The money would come from the city's BMR (below market rate) Housing Fund. In return for the contribution, the developers, CORE Affordable Housing, would give those who live or work in Menlo Park, and meet the income limits, priority in renting 11 of the units. (They do not have to be veterans, but if they are, they would get even higher priority.)
The agreement comes as the city is scrambling to meet its promise, made as part of a lawsuit settlement, to comply with state laws requiring the city to come up with ways to provide more housing.
The units, which CORE Assistant Project Manager Darci Palmer said will rent for between $555 and $795 a month to those making no more than $30,000 a year, qualify under state guidelines as "very low income" housing.
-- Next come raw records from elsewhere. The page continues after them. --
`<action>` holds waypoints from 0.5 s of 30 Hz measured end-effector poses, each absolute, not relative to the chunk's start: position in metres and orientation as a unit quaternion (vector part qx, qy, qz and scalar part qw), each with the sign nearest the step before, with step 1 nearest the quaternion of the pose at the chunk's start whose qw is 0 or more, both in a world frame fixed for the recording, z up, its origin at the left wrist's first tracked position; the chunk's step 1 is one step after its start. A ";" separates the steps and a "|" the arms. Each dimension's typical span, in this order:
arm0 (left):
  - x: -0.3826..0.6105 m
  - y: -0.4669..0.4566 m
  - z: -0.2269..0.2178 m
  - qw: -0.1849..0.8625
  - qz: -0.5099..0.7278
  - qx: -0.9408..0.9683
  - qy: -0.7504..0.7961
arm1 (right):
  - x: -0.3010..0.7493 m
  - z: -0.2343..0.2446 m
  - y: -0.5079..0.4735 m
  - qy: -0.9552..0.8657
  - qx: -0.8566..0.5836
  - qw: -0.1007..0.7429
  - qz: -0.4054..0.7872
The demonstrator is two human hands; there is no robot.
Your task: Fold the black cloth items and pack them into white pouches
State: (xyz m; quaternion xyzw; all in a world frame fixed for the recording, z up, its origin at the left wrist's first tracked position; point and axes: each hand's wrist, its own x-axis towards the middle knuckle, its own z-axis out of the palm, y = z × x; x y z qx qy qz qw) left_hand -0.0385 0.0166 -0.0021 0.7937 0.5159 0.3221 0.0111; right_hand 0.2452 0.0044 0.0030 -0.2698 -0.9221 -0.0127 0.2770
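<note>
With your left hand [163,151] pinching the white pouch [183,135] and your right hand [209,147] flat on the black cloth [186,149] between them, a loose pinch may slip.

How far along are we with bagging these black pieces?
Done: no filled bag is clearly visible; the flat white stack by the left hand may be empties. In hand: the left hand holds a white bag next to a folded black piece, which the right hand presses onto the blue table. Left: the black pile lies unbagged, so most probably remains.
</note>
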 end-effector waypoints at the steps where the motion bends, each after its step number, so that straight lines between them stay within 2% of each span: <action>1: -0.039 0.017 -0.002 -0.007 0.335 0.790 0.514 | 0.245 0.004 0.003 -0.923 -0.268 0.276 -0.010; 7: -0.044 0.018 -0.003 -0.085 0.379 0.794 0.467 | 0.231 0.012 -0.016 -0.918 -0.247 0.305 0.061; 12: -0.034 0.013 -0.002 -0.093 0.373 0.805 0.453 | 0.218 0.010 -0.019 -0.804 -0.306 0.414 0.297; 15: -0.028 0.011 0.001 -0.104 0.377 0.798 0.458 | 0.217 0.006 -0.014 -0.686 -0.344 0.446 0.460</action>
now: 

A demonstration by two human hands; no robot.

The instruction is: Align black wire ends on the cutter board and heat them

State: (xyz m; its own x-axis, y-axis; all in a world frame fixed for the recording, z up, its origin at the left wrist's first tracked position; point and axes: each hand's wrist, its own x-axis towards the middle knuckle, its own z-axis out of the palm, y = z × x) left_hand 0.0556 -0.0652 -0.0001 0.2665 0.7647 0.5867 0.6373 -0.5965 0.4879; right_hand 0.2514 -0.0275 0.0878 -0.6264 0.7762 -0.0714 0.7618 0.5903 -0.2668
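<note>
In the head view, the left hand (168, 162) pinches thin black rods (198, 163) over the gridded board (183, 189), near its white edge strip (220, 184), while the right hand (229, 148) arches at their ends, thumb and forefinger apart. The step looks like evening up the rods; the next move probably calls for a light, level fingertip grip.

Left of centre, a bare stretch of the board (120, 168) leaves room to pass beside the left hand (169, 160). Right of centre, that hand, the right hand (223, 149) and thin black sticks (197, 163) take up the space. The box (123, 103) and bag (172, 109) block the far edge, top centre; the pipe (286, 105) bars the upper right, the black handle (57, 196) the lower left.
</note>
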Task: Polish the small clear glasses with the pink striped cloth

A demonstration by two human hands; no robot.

One of the units would be reserved for a live-in manager, meaning the 59 other units would fulfill 25 percent of the quota for very low-income units the state says Menlo Park should provide for. The complex would have 54 studios and six one-bedroom units.
The VA will provide the land as part of a nationwide push to use underutilized VA land to house homeless veterans, Ms. Palmer said. The building is one of 35 such projects.
Ms. Palmer said CORE has developed 18 properties in the past 16 years and still owns and operates all of them. CORE will work with EHC LifeBuilders, a homelessness prevention agency, to provide services for the residents of the complex.
CORE has also applied for $600,000 in assistance from San Mateo County.
Assistant City Manager Starla Jerome-Robinson recommended the City Council finalize its financial assistance for the project once CORE has completed environmental review and shows it can obtain the rest of the financing for the project.